In the context of the ever-increasing digitization and globalization of the society, people’s demand for mobile communications is growing dramatically. With the large-scale deployment of 5G communication networks, mobile communication has entered the 5G+ era and has become popular throughout the society [1]. Due to high transmission rate and high reliability of mobile communications, the development space of mobile communications has expanded incredibly. Its advantages have become an important support for the highly developed software and even hardware industries and have become an important cornerstone for the rapid development of the society.

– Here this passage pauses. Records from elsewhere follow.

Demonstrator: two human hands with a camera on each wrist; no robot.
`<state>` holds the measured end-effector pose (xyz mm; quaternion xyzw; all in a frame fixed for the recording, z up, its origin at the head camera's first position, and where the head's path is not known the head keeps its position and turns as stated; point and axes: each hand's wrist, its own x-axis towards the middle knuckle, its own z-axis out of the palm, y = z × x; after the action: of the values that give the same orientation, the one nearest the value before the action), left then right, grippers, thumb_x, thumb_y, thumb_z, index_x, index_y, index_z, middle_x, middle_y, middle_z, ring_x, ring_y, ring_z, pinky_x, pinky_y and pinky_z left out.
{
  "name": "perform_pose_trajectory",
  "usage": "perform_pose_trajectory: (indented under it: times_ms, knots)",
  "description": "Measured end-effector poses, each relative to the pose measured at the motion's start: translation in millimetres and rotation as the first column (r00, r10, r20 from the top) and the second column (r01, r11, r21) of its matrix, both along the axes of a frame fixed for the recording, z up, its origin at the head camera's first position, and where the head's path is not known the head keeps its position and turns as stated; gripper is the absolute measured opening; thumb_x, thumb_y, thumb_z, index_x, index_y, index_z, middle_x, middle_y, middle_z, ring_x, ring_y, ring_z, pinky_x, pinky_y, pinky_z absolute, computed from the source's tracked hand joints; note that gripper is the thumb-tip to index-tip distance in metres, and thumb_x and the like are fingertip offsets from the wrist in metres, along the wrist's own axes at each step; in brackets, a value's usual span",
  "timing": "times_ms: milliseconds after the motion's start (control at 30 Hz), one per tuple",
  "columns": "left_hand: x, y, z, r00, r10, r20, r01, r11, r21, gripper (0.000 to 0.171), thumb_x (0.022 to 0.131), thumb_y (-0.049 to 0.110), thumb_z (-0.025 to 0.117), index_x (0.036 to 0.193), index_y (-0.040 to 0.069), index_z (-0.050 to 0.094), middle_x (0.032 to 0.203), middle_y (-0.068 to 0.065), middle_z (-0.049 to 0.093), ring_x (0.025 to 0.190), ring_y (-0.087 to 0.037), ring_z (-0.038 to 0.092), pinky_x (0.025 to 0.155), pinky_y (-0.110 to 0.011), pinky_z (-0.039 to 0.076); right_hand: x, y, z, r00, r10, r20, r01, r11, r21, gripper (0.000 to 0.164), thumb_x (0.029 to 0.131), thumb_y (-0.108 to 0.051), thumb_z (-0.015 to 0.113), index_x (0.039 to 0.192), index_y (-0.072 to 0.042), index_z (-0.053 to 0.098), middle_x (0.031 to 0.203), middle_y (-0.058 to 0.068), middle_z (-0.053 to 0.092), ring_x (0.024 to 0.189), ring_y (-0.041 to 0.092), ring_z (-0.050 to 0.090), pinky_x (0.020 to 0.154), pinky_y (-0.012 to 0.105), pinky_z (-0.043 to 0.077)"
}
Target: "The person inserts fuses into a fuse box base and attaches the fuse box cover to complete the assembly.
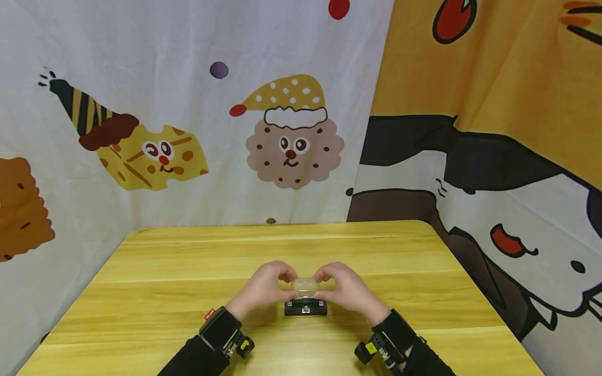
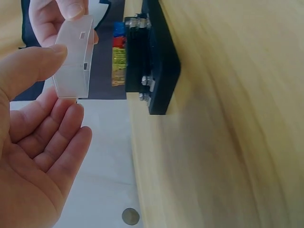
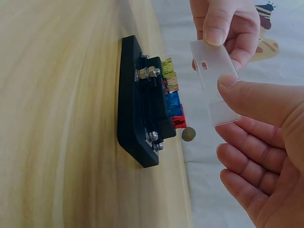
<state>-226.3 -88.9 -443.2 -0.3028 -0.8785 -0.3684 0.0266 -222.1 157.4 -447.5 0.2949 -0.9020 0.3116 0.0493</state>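
A clear plastic cover [image 1: 305,285] is held between both hands above a black fuse block [image 1: 305,308]. My left hand [image 1: 265,288] pinches the cover's left end between thumb and fingers. The opposite end is pinched the same way by my right hand [image 1: 349,291]. In the left wrist view, small slots show in the long side of the cover [image 2: 75,71], and a gap separates it from the block. Blue, red, yellow and amber blade fuses [image 3: 173,103] stick up from the block's top. Metal studs with nuts [image 3: 148,72] sit at the block's ends.
The block rests on a wood-grain table [image 1: 188,271]. Behind the table hangs a white curtain [image 1: 174,104] with cartoon prints, and an orange patterned cloth [image 1: 414,78] hangs on the right. Both wrists wear black straps with small cameras [image 1: 244,346].
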Motion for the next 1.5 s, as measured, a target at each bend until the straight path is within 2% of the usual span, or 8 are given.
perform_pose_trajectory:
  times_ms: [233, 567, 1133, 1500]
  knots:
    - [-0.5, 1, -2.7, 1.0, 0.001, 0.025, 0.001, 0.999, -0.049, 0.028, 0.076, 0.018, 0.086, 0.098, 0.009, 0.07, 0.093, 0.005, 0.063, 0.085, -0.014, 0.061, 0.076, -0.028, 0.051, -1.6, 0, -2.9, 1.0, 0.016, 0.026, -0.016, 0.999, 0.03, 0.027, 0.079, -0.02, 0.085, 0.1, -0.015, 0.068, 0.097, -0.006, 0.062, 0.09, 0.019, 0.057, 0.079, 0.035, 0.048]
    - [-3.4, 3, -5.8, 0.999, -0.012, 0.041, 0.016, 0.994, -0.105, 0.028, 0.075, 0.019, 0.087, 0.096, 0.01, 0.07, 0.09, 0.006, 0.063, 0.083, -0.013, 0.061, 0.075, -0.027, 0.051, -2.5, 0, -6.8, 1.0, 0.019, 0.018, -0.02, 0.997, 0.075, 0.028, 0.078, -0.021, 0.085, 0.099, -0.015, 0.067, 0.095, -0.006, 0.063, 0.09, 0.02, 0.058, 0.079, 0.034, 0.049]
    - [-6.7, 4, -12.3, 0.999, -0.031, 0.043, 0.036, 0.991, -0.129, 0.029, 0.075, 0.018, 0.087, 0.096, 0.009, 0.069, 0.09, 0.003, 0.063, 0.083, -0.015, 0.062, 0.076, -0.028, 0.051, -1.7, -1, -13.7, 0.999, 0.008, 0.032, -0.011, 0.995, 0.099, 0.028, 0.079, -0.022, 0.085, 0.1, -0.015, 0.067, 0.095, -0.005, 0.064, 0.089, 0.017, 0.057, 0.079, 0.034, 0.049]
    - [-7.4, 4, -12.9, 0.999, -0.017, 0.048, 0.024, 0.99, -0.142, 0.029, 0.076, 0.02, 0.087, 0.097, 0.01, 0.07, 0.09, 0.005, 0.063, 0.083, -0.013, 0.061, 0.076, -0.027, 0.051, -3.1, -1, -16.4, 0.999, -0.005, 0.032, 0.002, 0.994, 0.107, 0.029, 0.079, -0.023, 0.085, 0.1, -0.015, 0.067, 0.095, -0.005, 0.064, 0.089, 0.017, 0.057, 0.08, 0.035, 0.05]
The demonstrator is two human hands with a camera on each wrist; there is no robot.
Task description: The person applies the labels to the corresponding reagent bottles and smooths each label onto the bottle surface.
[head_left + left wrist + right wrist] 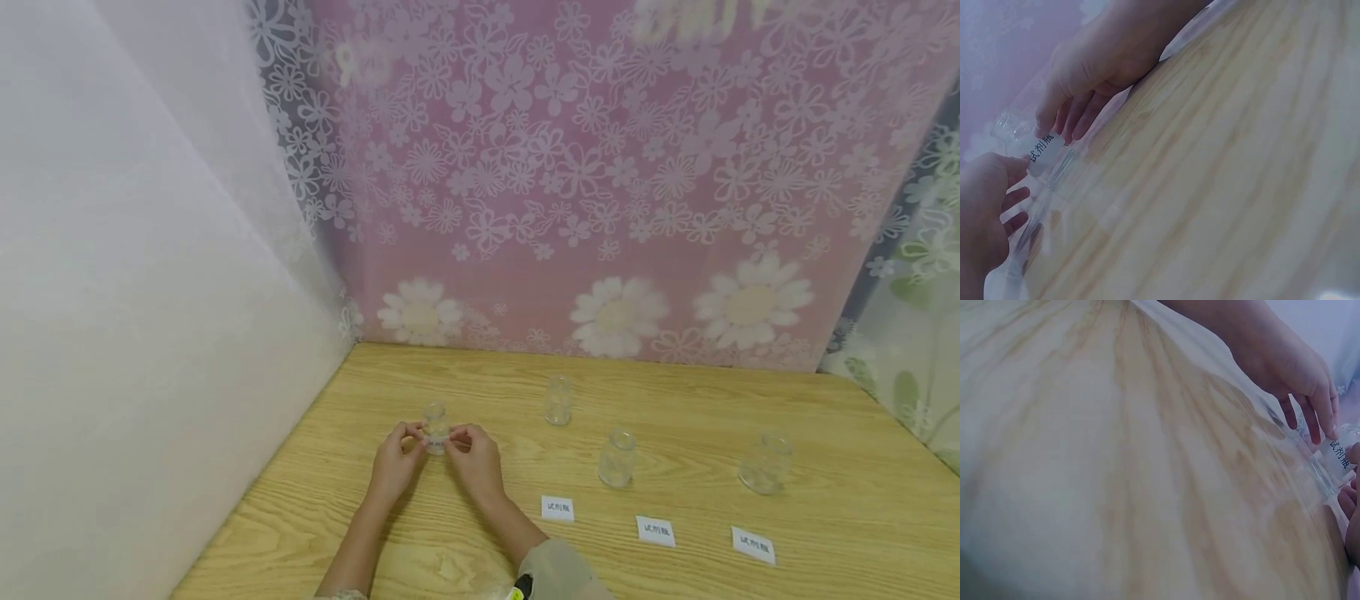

Of course, correspondingly, wireless communication is developing towards the next-generation network with higher speed and higher reliability. The focus of mobile communication development is shifting towards the development of state-of-the-art technologies such as massive multiple-input and multiple-output (massive MIMO), intelligent reflective surface (IRS), millimeter-wave and terahertz communication, advanced network architectures and scenarios such as fog radio access networks (FRANs) and coexistence of diversified transmission modes in communications, and advanced wireless resource allocation schemes related to beamforming, power allocation, and transmission mode selection [2]. Under the pressure of the increasing demand for wireless networks, cloud computing and fog computing have emerged. Compared with cloud computing, fog computing has several obvious characteristics: lower latency and more energy saving. Benefited from these advantages, fog-enabled network architecture, that is, FRAN with strong caching, communication, and computing capabilities, is widely adopted by 5G and the next-generation (6G) networks and believed to be the most promising network technology for the future networks [3]. In the FRAN, while providing high spectrum efficiency of the network, it is also necessary to ensure that the quality of service (QoS) for users requesting real-time service is above a certain level. The key role of wireless resource allocation is to further improve network performance and ensure the QoS. Therefore, in the FRAN, it is of great significance to adopt resource allocation methods that can guarantee the users’ QoS to further improve the network performance.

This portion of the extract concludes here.